Mas fará sentido? Poderão as economias (e em especial os rendimentos das famílias) suportar esse crescimento contínuo?
Atendendo ao que conhecemos do processo de concentração da riqueza e do fenómeno do endividamento, a resposta a ambas as questões só pode ser negativa!
E a preferência pelo consumo não se tem traduzido apenas no aumento do endividamento, mas também na redução da poupança.
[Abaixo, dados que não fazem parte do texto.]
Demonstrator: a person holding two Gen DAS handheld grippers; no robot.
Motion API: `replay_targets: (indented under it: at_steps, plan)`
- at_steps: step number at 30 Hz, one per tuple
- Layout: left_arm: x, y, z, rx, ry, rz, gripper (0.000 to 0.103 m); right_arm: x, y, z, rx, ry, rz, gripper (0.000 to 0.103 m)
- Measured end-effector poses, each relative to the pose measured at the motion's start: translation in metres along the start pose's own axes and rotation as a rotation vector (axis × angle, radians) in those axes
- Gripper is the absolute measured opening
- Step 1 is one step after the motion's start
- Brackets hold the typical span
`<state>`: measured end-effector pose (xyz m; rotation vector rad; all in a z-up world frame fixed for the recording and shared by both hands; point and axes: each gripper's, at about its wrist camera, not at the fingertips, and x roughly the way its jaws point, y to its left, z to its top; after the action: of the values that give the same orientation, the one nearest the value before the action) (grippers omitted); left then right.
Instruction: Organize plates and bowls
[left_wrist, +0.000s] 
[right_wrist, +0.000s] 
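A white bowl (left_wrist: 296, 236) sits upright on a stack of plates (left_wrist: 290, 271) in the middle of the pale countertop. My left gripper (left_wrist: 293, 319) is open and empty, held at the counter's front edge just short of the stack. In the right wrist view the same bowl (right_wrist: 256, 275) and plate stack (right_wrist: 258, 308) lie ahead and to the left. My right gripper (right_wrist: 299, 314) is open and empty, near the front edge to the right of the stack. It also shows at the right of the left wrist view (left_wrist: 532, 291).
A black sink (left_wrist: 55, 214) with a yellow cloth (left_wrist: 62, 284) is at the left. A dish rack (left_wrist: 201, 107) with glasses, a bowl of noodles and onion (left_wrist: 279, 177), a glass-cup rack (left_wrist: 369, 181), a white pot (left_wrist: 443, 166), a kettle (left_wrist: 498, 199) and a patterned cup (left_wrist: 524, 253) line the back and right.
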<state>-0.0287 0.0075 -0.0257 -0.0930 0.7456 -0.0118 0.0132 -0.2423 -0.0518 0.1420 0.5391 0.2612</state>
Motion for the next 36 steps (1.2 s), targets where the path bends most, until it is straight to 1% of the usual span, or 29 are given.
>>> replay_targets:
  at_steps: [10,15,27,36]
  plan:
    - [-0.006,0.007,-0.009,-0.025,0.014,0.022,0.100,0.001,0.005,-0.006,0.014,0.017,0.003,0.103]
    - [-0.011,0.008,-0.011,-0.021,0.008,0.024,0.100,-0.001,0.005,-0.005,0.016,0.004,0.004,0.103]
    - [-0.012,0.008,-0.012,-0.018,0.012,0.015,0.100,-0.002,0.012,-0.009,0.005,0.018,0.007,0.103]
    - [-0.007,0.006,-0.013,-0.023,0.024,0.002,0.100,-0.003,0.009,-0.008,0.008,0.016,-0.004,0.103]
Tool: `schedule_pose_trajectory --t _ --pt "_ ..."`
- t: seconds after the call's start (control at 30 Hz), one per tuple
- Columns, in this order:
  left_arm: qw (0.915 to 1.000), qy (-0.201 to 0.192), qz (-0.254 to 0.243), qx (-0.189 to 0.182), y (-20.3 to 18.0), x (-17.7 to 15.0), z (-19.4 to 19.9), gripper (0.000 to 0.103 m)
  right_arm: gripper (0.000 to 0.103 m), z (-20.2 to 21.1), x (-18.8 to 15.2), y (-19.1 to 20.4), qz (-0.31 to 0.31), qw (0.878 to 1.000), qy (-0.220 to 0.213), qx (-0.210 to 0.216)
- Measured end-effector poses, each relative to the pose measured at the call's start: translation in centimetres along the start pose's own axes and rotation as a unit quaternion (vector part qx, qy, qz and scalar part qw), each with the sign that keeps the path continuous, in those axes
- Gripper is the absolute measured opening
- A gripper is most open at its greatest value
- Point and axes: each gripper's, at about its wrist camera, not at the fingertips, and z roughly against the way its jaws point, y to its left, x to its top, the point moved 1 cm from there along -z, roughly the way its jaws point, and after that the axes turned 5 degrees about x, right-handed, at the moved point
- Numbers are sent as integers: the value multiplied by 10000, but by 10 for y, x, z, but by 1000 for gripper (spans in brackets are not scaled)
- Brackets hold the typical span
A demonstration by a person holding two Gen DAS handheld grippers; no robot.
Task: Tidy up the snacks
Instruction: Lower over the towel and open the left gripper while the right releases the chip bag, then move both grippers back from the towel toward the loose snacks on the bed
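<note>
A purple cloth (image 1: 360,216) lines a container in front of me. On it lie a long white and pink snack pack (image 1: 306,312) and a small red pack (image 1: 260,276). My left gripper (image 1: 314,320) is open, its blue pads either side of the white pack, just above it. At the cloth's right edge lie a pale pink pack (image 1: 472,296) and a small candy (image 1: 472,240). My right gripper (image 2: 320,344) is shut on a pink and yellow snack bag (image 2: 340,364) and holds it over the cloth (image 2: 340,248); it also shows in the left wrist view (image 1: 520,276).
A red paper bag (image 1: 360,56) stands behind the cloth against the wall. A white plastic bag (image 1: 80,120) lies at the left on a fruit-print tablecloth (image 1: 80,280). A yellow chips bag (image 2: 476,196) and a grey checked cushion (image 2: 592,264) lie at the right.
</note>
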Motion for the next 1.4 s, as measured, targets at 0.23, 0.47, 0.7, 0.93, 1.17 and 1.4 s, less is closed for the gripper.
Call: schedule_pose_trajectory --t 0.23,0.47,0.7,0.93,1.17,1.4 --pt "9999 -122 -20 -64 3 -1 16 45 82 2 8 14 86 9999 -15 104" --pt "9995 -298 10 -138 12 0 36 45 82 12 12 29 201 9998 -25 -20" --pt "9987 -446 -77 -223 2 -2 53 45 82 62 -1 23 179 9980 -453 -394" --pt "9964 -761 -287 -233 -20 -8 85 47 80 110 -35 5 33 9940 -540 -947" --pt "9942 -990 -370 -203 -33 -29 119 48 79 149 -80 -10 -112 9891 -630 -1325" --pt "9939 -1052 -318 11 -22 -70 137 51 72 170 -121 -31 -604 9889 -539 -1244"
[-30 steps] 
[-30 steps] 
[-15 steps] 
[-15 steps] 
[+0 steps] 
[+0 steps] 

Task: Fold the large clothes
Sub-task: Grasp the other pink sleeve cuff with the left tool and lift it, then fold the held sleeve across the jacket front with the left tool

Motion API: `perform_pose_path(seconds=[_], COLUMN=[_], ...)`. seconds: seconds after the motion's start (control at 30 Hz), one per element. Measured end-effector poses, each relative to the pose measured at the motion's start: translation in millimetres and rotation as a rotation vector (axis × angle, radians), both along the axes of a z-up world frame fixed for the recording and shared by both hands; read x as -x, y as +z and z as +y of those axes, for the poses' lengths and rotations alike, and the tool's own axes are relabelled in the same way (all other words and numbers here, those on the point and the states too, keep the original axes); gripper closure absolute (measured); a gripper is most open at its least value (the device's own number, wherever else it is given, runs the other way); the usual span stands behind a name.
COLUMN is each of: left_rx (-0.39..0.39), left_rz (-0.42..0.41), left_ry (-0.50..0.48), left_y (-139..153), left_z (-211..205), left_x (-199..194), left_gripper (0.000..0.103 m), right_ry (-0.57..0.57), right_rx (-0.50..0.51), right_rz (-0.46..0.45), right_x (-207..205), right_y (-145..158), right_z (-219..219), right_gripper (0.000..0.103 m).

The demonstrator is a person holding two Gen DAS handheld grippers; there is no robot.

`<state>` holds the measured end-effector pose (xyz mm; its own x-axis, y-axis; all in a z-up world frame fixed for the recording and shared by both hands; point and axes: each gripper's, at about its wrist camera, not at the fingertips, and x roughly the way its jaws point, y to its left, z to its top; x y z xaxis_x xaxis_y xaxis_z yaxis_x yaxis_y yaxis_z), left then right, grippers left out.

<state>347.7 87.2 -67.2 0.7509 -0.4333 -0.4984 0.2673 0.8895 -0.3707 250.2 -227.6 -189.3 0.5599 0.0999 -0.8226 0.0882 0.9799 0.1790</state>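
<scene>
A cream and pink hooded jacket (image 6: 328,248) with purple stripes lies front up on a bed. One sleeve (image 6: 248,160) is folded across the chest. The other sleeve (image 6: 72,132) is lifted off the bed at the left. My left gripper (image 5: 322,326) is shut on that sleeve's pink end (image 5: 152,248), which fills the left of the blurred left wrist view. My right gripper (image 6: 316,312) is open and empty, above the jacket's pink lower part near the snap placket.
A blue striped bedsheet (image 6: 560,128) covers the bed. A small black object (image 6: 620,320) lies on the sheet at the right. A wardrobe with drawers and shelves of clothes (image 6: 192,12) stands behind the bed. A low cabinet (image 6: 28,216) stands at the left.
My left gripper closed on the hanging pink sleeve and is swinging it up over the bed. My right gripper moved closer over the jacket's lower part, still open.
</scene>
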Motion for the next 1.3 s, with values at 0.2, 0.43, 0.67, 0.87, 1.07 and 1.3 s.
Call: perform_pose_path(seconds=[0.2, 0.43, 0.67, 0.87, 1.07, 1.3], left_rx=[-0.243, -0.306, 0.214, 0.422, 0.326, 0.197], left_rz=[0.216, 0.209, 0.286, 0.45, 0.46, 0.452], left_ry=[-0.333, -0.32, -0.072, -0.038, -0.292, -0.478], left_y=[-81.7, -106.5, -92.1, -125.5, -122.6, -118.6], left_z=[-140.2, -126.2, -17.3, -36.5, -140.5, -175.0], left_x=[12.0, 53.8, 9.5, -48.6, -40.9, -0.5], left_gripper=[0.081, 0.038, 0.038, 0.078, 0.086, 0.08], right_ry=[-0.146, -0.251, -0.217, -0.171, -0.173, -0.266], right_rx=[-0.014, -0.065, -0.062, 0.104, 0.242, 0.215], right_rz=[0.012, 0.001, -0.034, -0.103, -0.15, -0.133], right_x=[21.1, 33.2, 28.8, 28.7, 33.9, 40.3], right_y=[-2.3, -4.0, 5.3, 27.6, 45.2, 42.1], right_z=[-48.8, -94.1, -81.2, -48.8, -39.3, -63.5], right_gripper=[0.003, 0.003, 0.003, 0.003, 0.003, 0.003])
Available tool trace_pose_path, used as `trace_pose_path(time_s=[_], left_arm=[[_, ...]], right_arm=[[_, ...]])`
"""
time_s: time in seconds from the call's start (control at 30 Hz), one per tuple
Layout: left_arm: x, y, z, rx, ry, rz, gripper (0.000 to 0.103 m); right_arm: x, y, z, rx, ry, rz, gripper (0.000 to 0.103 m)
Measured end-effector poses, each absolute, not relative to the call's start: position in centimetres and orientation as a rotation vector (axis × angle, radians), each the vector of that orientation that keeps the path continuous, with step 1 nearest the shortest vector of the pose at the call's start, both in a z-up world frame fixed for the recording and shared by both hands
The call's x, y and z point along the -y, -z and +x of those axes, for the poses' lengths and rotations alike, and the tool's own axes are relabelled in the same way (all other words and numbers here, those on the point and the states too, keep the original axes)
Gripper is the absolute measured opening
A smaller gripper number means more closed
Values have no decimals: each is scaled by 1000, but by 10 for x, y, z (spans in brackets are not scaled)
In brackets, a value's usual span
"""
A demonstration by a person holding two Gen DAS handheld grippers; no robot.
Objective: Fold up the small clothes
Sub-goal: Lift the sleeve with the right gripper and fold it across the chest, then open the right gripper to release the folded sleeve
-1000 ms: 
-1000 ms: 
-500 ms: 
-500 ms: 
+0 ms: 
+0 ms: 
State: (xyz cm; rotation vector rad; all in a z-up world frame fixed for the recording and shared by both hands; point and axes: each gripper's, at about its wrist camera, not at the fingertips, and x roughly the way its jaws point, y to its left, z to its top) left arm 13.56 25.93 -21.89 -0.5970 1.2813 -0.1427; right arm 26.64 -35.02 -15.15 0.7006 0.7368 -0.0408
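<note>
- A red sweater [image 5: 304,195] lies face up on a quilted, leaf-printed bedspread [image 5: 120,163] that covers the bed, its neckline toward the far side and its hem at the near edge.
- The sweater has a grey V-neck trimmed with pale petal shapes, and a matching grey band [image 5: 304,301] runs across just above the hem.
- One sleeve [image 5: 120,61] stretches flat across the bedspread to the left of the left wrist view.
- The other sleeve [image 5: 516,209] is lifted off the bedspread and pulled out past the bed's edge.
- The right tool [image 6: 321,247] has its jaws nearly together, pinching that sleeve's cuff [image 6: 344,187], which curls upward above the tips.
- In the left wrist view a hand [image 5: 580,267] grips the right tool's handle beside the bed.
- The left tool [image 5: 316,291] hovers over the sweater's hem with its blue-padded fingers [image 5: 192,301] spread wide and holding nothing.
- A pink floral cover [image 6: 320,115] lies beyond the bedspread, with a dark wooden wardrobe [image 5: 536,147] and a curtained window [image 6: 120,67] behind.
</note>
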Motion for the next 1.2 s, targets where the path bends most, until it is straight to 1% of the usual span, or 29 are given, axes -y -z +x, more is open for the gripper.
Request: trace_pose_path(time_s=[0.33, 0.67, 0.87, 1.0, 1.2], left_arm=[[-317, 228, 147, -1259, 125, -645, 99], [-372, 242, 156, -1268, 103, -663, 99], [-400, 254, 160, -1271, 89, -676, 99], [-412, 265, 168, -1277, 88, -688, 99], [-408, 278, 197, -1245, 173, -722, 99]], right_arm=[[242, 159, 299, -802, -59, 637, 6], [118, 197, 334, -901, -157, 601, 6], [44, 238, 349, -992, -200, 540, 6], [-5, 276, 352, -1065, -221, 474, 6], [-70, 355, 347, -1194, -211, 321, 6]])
A conjugação destes dois factores, aumento do endividamento e redução da poupança, não são apenas opções mais ou menos criticáveis, decididas pelos consumidores, antes reflexos de outras decisões e estratégias onde estes pouca ou nenhuma influência exercem, como sejam as ligadas ao processo de globalização financeira (directamente responsável pelo aumento das facilidades de crédito e em especial do crédito externo) que terá induzido a dissociação dos processos de poupança e de investimento e reforçado a tendência para a redução das taxas de poupança.
A avaliar pela observação dos dados estatísticos sobre os últimos 50 anos na economia nacional, constatamos que foi nas décadas de 80 e 90 do século passado que a poupança cresceu significativamente, para registar uma quebra expressiva com a aproximação da crise e do resgate financeiro em 2009.
A tendência registada na evolução da poupança, que começou por crescer aos primeiros sinais de crise na Europa (de 2008 para 2009), acabou por diminuir com a forte variação negativa do rendimento nos anos seguintes…
…a ponto de um estudo promovido pela Associação Portuguesa de Seguradores em 2012, assegurar que um quinto das famílias portuguesas eram então responsáveis por 90% da poupança e que 30% das famílias apresentavam taxa de poupança negativa.
Este fenómeno acompanha de forma directa o processo de concentração da riqueza, comprovado por um estudo do BCE de 2014, segundo o qual 25% da riqueza nacional era detida por apenas 1% dos portugueses, resultado que apesar de idêntico a muitos outros países (europeus e do resto do Mundo) merece especial destaque quando permitiu concluir que Portugal era o terceiro país europeu com uma maior concentração da riqueza, apenas suplantado pela Áustria e pela Alemanha.
Os baixos níveis de poupança nacional têm que ser encarados com preocupação, mas inseridos no contexto europeu em que vivemos…
…e também com a devida cautela face aos elevados níveis de concentração do rendimento e aos reconhecidamente baixos níveis de rendimento do trabalho.
Claro que a actual conjuntura de maior desafogo deveria facilitar alguma recuperação na taxa de poupança, a menos que a quebra no rendimento disponível das famílias tenha sido ainda maior que o estimado ou que a tão referida recuperação de rendimentos se traduza mais num favorável clima de expectativas que numa efectiva melhoria.
A observação centrada nas famílias não pode ignorar o papel do tecido empresarial, capítulo onde os resultados não divergem de todo, sendo que o aspecto mais relevante é que também as empresas têm vindo a reduzir o seu contributo para a poupança em Portugal desde os finais da década de 1980, resultado deverá estar associado ao aumento dos juros suportados no crédito e na política de dividendos pagos pelas grandes empresas aos seus accionistas.
Em qualquer dos casos nunca deverão ser esquecidas algumas das regras habitualmente enunciadas sobre as virtualidades da poupança. Todos devemos fazer um esforço para adequarmos casuisticamente os rendimentos disponíveis aos gastos necessários e, principalmente, combatermos de forma eficaz os desequilíbrios que os apelos ao consumo não deixam de estimular, mas defender a ideia que a poupança deve ser a primeira despesa, especialmente em situações de baixos rendimentos do trabalho (como a que o país vive), raia a insensibilidade social.